▶ [DATA FOR THIS EXERCISE]
::::::::
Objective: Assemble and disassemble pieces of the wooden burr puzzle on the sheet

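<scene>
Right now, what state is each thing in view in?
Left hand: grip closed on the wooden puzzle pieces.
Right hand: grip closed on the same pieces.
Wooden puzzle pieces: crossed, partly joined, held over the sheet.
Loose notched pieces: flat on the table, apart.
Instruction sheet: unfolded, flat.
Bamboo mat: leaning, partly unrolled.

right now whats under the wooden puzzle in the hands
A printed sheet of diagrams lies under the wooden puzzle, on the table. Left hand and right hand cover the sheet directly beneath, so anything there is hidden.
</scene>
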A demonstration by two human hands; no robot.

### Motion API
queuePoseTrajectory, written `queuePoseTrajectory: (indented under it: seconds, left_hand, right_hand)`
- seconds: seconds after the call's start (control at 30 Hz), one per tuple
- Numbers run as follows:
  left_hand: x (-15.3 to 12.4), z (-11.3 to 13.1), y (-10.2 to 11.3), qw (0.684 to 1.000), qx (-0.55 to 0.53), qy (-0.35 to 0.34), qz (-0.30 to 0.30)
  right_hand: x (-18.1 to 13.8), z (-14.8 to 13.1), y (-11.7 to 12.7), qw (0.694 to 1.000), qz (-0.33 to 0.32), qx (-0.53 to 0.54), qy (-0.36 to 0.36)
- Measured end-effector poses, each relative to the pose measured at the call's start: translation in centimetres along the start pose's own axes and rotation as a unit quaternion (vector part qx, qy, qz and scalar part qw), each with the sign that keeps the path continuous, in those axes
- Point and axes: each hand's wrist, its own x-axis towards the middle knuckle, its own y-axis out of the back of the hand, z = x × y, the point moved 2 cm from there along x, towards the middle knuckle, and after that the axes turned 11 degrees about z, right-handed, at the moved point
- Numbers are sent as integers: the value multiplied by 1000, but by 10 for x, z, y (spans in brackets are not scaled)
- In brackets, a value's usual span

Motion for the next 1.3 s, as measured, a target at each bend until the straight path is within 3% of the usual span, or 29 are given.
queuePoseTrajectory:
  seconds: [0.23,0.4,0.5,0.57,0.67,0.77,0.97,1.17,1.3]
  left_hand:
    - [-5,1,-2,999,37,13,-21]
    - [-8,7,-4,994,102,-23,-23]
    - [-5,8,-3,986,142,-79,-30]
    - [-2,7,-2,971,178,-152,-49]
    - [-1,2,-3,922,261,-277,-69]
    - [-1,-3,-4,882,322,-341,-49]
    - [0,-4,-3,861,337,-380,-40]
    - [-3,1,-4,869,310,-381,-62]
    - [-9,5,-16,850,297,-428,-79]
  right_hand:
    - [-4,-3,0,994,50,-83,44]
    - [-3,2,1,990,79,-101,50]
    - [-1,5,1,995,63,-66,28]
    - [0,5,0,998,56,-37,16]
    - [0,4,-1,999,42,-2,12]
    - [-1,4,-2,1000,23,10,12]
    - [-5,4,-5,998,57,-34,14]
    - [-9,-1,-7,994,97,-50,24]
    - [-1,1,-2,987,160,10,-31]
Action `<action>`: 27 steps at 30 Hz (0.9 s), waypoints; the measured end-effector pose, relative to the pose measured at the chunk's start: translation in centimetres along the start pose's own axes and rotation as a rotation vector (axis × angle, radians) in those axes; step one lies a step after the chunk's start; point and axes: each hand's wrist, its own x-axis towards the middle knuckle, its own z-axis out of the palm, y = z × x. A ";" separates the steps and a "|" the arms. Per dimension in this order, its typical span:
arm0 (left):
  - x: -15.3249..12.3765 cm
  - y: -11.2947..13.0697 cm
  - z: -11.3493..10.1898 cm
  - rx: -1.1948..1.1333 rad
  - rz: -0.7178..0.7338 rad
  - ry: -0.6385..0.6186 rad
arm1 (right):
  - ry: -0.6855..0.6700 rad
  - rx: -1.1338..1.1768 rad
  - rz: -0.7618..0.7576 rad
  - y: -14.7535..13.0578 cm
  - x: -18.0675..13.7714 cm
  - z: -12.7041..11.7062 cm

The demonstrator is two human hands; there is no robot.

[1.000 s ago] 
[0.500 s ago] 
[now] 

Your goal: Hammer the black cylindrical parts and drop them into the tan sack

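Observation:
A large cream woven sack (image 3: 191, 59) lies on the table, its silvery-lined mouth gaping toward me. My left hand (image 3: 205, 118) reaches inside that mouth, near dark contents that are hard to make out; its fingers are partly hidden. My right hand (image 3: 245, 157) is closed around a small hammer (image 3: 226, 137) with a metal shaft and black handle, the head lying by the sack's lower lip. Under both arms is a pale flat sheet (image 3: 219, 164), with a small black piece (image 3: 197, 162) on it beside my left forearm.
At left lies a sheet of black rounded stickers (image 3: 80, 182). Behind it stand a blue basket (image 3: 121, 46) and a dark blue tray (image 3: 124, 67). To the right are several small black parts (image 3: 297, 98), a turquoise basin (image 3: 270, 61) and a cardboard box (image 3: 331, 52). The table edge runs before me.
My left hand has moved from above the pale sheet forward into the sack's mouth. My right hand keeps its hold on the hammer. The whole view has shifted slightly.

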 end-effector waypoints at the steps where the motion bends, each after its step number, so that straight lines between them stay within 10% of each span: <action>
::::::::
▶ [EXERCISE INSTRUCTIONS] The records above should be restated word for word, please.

▶ [EXERCISE OUTPUT]
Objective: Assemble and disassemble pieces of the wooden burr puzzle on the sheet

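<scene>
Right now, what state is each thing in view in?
Left hand: grip closed on the wooden puzzle pieces.
Right hand: grip closed on the same pieces.
Wooden puzzle pieces: crossed, partly joined, held over the sheet.
Loose notched pieces: flat on the table, apart.
Instruction sheet: unfolded, flat.
Bamboo mat: leaning, partly unrolled.

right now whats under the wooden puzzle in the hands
A printed sheet of diagrams lies under the wooden puzzle, on the table. Left hand and right hand cover the sheet directly beneath, so anything there is hidden.
</scene>
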A demonstration by two human hands; no robot.

### Motion API
queuePoseTrajectory, written `queuePoseTrajectory: (indented under it: seconds, left_hand, right_hand)`
- seconds: seconds after the call's start (control at 30 Hz), one per tuple
- Numbers run as follows:
  left_hand: x (-15.3 to 12.4), z (-11.3 to 13.1), y (-10.2 to 11.3), qw (0.684 to 1.000), qx (-0.55 to 0.53), qy (-0.35 to 0.34), qz (-0.30 to 0.30)
  right_hand: x (-18.1 to 13.8), z (-14.8 to 13.1), y (-11.7 to 12.7), qw (0.694 to 1.000), qz (-0.33 to 0.32), qx (-0.53 to 0.54), qy (-0.36 to 0.36)
- Measured end-effector poses, each relative to the pose measured at the call's start: translation in centimetres along the start pose's own axes and rotation as a unit quaternion (vector part qx, qy, qz and scalar part qw), each with the sign that keeps the path continuous, in those axes
- Point and axes: each hand's wrist, its own x-axis towards the middle knuckle, its own y-axis out of the back of the hand, z = x × y, the point moved 2 cm from there along x, towards the middle knuckle, and after that the axes turned 11 degrees about z, right-handed, at the moved point
- Numbers are sent as integers: the value multiplied by 1000, but by 10 for x, z, y (spans in brackets are not scaled)
- In brackets, a value's usual span

Motion for the next 1.3 s, as measured, a target at each bend until the straight path is within 3% of the usual span, or 29 are given.
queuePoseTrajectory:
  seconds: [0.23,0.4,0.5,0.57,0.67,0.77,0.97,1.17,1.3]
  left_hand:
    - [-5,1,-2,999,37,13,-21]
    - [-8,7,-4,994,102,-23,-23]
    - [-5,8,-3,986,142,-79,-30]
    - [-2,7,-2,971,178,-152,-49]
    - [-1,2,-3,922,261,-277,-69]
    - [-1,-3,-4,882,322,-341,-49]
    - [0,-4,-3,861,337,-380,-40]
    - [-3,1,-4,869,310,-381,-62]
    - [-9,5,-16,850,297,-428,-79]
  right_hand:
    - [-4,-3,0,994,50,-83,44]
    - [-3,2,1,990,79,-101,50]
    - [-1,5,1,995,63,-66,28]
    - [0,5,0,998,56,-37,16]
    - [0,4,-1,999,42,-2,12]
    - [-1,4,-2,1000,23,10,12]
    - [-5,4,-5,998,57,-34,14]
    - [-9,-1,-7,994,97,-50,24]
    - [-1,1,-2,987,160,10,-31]
Action `<action>`: 27 steps at 30 Hz (0.9 s), waypoints; the measured end-effector pose, relative to the pose measured at the chunk's start: translation in centimetres along the start pose's own axes and rotation as a rotation vector (axis × angle, radians) in those axes; step one lies a step after the chunk's start; point and axes: each hand's wrist, its own x-axis towards the middle knuckle, its own z-axis out of the palm, y = z × x. A ";" separates the steps and a "|" the arms. Per dimension in this order, its typical span:
arm0 (left):
  - x: -15.3249..12.3765 cm
  - y: -11.2947..13.0697 cm
  - z: -11.3493..10.1898 cm
  - rx: -1.1948..1.1333 rad
  - rz: -0.7178..0.7338 rad
  - ry: -0.6385..0.6186 rad
arm1 (right):
  - ry: -0.6855..0.6700 rad
  - rx: -1.1338..1.1768 rad
  - rz: -0.7618..0.7576 rad
  - y: -14.7535..13.0578 cm
  - x: -18.0675..13.7714 cm
  - z: -12.7041..11.7062 cm

The demonstrator is two human hands; there is no robot.

[1.000 s ago] 
[0.500 s ago] 
[now] 

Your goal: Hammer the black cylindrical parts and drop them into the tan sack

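Observation:
A large cream woven sack (image 3: 191, 59) lies on the table, its silvery-lined mouth gaping toward me. My left hand (image 3: 205, 118) reaches inside that mouth, near dark contents that are hard to make out; its fingers are partly hidden. My right hand (image 3: 245, 157) is closed around a small hammer (image 3: 226, 137) with a metal shaft and black handle, the head lying by the sack's lower lip. Under both arms is a pale flat sheet (image 3: 219, 164), with a small black piece (image 3: 197, 162) on it beside my left forearm.
At left lies a sheet of black rounded stickers (image 3: 80, 182). Behind it stand a blue basket (image 3: 121, 46) and a dark blue tray (image 3: 124, 67). To the right are several small black parts (image 3: 297, 98), a turquoise basin (image 3: 270, 61) and a cardboard box (image 3: 331, 52). The table edge runs before me.
My left hand has moved from above the pale sheet forward into the sack's mouth. My right hand keeps its hold on the hammer. The whole view has shifted slightly.
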
 end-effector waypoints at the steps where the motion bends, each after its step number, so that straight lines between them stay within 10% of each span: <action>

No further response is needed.